### Problem to solve
The data beneath this task is to be duplicated exactly, in its entirety.

### Collected data
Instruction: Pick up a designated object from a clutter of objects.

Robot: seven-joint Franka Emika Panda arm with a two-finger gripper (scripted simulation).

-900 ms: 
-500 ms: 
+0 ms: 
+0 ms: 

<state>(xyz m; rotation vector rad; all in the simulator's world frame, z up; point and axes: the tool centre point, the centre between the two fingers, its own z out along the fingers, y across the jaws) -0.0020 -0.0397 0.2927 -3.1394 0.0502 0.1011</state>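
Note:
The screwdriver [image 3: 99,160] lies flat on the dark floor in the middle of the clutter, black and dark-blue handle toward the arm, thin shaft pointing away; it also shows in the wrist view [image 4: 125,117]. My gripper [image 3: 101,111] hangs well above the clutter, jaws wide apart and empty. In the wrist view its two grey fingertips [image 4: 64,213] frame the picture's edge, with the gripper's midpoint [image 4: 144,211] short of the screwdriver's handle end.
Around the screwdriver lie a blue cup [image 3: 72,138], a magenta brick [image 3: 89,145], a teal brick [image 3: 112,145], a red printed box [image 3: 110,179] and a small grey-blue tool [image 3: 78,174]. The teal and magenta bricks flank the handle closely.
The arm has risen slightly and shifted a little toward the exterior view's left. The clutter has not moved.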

### Response to the task
Instruction: Pick up a designated object from a clutter of objects.

Robot: seven-joint Franka Emika Panda arm with a two-finger gripper (scripted simulation).

-900 ms: 
-500 ms: 
+0 ms: 
+0 ms: 

<state>(xyz m; rotation vector rad; all in the simulator's world frame, z up; point and axes: the tool centre point, the centre between the two fingers, its own z out along the fingers, y across the jaws) -0.0020 -0.0397 0.2927 -3.1394 0.0502 0.1011</state>
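Note:
The screwdriver [image 3: 99,160] lies flat on the dark floor in the middle of the clutter, black and dark-blue handle toward the arm, thin shaft pointing away; it also shows in the wrist view [image 4: 125,117]. My gripper [image 3: 101,111] hangs well above the clutter, jaws wide apart and empty. In the wrist view its two grey fingertips [image 4: 64,213] frame the picture's edge, with the gripper's midpoint [image 4: 144,211] short of the screwdriver's handle end.
Around the screwdriver lie a blue cup [image 3: 72,138], a magenta brick [image 3: 89,145], a teal brick [image 3: 112,145], a red printed box [image 3: 110,179] and a small grey-blue tool [image 3: 78,174]. The teal and magenta bricks flank the handle closely.
The arm has risen slightly and shifted a little toward the exterior view's left. The clutter has not moved.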

The exercise requires no additional content.